Happiest Health looks at the benefits of having a strong peer support group and how to be that supportive peer
Representational image | Shutterstock

Apart from taking care of scores and submissions, students are now realising the importance of tending to their emotional and mental well-being as well which extends beyond hanging out with their study buddies. Although universities are designed to exact the best performance from students, they often miss out on catering to their emotional needs. Despite clubs and associations, many students do not have access to safe and non-judgemental spaces.

“Academic rigour at educational institutions should not be based on competition alone, instead have avenues for creative spaces such as college clubs for the youth to engage, share and vent,” says Goa-based academician and counselling psychologist Dr Kshipra Vora.

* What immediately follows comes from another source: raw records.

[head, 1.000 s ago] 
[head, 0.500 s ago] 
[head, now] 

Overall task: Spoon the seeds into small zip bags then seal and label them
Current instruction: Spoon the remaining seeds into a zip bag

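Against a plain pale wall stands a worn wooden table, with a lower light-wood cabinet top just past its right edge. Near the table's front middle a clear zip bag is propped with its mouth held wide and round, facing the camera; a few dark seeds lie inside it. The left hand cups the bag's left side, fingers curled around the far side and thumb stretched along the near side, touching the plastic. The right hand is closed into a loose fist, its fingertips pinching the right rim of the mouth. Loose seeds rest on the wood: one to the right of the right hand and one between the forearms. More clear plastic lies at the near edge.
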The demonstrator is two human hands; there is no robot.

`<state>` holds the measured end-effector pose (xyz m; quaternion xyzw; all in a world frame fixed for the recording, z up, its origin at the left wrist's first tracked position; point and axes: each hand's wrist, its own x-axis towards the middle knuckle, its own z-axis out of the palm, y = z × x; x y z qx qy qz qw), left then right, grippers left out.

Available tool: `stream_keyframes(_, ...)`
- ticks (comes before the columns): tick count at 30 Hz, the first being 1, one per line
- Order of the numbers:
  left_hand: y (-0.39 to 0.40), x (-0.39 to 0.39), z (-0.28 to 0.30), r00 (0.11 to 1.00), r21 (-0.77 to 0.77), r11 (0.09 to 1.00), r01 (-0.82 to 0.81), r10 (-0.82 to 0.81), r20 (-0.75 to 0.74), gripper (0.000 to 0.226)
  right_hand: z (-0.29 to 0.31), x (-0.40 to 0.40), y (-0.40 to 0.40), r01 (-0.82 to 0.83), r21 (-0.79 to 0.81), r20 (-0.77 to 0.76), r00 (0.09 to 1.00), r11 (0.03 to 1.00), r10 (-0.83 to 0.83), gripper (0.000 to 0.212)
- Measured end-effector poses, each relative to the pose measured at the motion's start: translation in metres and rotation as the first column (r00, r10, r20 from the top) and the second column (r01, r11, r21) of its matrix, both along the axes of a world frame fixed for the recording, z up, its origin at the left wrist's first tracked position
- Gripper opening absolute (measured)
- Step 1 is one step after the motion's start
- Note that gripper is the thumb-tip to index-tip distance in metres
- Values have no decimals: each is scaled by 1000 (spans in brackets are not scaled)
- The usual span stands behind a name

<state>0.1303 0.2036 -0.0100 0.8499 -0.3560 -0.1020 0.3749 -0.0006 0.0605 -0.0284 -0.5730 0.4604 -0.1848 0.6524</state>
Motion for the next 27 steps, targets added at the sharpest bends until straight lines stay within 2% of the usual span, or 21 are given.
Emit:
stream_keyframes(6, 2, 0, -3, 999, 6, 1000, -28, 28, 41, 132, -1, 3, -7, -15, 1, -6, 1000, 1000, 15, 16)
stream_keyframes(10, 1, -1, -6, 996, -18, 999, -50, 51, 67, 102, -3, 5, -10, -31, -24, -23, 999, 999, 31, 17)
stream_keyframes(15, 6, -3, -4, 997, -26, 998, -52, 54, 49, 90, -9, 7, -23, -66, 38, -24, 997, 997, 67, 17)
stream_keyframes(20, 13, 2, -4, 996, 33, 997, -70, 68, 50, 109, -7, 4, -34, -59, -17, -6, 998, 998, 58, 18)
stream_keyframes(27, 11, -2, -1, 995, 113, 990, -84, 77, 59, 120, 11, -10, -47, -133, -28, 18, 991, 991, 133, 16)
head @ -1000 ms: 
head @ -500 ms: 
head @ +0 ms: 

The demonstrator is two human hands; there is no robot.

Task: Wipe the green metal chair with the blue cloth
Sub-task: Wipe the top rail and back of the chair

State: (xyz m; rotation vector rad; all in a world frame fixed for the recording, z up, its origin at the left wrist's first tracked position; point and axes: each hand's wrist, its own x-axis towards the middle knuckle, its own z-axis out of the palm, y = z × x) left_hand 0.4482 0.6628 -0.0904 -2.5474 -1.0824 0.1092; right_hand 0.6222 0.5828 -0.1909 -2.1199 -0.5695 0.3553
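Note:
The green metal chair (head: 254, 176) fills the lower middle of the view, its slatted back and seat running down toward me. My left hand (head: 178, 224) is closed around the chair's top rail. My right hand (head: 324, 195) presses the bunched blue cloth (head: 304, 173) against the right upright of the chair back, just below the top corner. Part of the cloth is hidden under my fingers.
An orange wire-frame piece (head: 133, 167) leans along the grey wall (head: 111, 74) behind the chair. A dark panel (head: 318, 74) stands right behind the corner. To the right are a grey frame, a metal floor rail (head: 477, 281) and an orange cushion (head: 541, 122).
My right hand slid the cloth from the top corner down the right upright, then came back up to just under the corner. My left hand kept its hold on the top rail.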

Peers as well-being warriors

Peer support is a blanket term used for varied interventions like peer social groups, mentoring, active listening, buddy system, and others that are beneficial to the mental well-being of students. Highlighting the need for such groups, Bengaluru-based social work academician from St. Joseph’s College, Dr S. Rama Gokula Krishnan, says, “It must be kept in mind that students walk into colleges from different parts of the country, are away from their parents and friends. This lack of support structure at a foreign land can ring in loneliness.”

Even though counsellors are there in schools and colleges, students are not comfortable sharing issues with them on a one-on-one basis, says counselling psychologist Arva Dilavar. “They’d rather prefer sharing with friends. And, this is where peer support comes in. Their need of being heard is fulfilled,” Dilavar adds.

On how to be an emotionally supportive peer

The benefits of being that emotionally available and supportive peer help students openly talk about their issues and openly accept suggestions on how to cope with certain situations. Neha Cadabam, a psychologist in Bengaluru, lists out a few simple and effective ways to be an emotionally supportive peer. “Asking your peers regularly whether they are doing fine can go a long way in helping someone open up. They should also try to identify any changes in a student’s behavioural patterns that may be a red flag indicating emotional distress.”

College students should be acquainted with emotional first-aid training so that they can help each other get through an emotionally draining period (Especially during examinations or project/thesis submissions). “This first-aid training will help them not only know what to say and what to do but also what not to say and do,” says Cadabam.

Benefits of peer support groups

  • Peer support groups are essential for the youth, especially for students who are not good at sharing and expressing their emotions with teachers and parents.
  • They serve as an emotional backbone for students at schools and colleges by providing them with rich lived experiences of their peers.
  • Such groups tend to serve as invaluable assets, acting as an informal support system for the youth and ensuring their holistic mental well-being.
  • Peers play an excellent role in guiding and suggesting from their own individual experiences about ways of coping.
  • They are also not viewed as a person from another generation who may not be able to relate to the problem. And because of this peer support is received better by students.
  • Peer support can be introduced formally as peer support groups. This helps break the stigma about opening up about the issues and challenges that peers of similar age groups go through.
  • Helps initiate strong mentor and mentee relationships because of the age group.